§ TASK INSTRUCTIONS:
Every line with the string "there" should be copied from the data.

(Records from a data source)

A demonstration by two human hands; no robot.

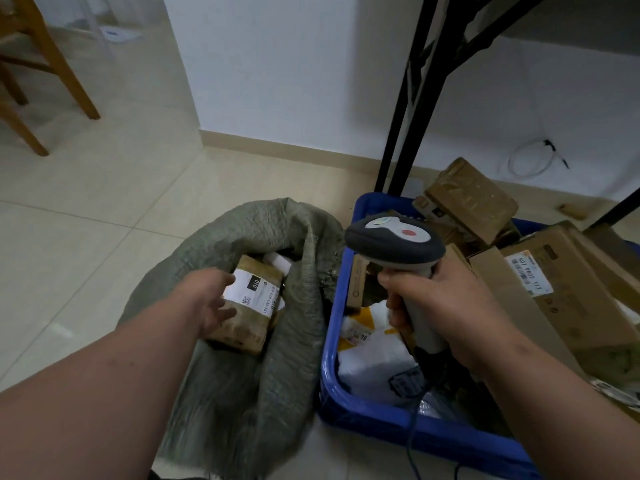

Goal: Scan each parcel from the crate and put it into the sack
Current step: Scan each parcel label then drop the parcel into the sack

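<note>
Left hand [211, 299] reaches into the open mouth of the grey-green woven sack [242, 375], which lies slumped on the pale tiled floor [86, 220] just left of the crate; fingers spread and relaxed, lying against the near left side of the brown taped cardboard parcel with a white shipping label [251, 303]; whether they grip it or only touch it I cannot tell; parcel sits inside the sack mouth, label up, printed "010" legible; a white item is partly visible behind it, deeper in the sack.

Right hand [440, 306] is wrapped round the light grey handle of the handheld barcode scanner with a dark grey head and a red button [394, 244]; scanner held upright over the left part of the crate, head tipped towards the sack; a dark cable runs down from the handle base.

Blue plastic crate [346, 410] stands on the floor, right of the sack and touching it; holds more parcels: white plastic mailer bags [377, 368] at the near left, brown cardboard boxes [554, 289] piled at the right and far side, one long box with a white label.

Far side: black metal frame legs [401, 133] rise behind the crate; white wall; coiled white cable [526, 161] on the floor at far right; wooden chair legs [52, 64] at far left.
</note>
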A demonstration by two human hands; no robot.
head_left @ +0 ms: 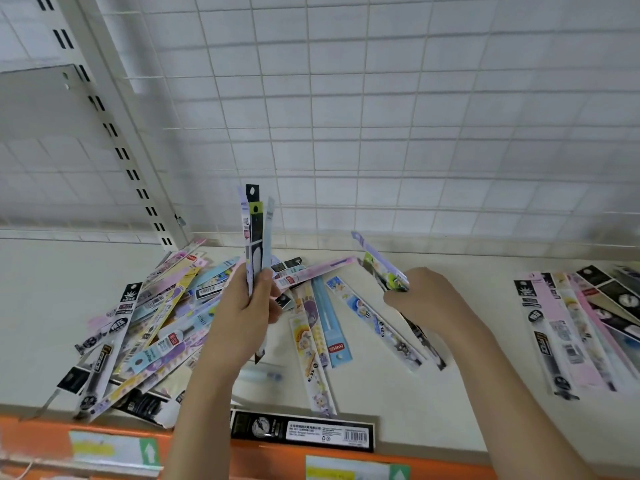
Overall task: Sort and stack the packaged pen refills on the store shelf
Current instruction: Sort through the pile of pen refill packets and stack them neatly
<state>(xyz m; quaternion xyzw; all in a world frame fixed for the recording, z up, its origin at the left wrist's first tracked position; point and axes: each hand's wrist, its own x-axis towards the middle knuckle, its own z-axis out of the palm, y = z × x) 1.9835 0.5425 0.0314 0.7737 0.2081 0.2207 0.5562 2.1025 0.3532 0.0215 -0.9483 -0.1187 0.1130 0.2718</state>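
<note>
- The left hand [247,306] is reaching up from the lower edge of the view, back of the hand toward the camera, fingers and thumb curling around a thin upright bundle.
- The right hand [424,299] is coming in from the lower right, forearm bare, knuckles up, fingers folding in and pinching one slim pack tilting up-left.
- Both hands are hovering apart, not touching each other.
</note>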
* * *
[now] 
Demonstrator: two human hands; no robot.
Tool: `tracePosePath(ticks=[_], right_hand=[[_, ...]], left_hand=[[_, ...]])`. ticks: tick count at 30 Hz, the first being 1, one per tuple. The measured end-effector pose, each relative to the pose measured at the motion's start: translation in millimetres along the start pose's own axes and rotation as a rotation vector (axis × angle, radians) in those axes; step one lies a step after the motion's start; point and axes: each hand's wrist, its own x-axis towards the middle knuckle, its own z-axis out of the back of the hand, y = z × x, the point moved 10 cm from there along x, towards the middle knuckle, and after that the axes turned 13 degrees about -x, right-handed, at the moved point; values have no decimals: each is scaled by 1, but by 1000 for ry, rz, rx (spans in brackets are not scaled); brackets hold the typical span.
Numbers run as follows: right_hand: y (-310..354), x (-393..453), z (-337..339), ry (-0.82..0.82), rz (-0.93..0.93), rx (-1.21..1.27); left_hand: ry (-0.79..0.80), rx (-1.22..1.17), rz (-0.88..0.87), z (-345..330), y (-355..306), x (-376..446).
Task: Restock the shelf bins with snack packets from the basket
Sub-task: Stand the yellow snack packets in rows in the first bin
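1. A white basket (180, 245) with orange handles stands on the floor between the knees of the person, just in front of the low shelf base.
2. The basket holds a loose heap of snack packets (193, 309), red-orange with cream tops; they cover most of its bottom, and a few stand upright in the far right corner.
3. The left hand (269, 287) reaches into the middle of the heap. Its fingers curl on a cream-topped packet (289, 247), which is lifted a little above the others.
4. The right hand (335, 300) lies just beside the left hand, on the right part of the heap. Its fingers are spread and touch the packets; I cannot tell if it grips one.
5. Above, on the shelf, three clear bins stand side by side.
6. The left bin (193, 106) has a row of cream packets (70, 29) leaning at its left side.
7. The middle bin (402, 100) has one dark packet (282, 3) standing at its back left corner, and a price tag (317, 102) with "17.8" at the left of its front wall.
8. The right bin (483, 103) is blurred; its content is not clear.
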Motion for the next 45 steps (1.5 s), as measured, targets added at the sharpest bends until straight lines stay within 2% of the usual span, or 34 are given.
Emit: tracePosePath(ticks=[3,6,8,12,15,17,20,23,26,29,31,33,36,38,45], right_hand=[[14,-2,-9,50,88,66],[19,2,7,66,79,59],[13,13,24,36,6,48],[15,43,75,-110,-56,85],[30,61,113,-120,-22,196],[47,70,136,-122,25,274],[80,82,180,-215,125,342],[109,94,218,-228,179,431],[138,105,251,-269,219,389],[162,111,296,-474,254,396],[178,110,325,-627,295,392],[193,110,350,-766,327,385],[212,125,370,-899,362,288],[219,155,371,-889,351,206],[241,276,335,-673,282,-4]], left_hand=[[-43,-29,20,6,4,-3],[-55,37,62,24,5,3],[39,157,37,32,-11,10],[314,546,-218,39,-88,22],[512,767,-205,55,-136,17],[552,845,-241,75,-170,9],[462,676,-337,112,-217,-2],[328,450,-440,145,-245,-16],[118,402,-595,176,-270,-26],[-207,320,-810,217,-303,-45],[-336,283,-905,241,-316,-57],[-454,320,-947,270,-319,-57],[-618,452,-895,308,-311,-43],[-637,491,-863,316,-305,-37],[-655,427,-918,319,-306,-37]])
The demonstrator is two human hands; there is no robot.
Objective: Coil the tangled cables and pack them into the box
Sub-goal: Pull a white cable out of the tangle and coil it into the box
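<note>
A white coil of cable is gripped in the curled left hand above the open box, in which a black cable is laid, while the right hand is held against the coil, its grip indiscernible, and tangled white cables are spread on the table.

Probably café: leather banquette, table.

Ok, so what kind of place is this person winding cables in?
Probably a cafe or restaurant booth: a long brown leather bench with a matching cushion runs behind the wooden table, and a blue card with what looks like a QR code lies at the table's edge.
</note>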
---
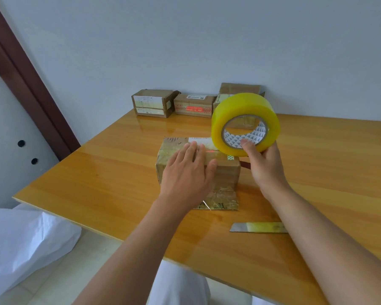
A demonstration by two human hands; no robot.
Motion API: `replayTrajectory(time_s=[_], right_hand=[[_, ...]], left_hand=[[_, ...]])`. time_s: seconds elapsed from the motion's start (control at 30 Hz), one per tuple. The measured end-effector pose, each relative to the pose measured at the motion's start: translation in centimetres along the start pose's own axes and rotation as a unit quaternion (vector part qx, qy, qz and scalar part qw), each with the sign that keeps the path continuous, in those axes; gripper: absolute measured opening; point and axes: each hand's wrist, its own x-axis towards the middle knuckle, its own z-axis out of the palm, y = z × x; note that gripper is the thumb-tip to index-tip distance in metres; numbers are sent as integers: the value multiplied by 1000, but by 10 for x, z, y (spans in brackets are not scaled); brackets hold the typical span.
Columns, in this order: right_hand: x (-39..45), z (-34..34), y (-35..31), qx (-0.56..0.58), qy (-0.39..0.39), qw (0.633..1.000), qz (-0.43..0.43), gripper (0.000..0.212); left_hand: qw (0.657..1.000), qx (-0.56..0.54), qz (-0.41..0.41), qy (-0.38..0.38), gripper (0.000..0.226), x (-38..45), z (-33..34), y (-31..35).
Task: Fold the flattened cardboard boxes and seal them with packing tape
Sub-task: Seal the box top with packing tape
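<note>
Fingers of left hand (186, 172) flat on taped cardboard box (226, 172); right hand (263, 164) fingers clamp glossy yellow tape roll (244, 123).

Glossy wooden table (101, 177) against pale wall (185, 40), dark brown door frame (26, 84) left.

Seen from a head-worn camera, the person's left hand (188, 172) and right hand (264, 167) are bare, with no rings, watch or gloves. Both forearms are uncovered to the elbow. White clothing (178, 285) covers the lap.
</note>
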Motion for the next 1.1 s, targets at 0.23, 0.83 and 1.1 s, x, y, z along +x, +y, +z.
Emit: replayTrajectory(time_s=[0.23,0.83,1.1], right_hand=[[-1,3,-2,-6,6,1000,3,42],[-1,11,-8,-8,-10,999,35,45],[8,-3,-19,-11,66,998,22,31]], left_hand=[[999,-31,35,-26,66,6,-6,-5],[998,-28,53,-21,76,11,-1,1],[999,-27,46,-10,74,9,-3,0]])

§ RESPONSE BELOW:
Tool: `tracePosePath(ticks=[_], right_hand=[[_, ...]], left_hand=[[_, ...]])`. ticks: tick count at 30 Hz, the first being 1, one per tuple. The measured end-effector pose, each relative to the pose measured at the motion's start: translation in millimetres along the start pose's own axes and rotation as a rotation vector (axis × angle, radians) in those axes; step one lies a step after the motion's start; point and axes: each hand's wrist, its own x-axis towards the middle knuckle, its own z-axis out of the back of the hand, y = z × x, the point moved 10 cm from there along x, towards the middle knuckle, and after that the axes turned 13 degrees about -x, right-handed, at the moved point; values have no decimals: each is scaled by 1, but by 1000 for ry, rz, rx (spans in brackets are not scaled); brackets hold the typical span.
The demonstrator is two human hands; there is no robot.

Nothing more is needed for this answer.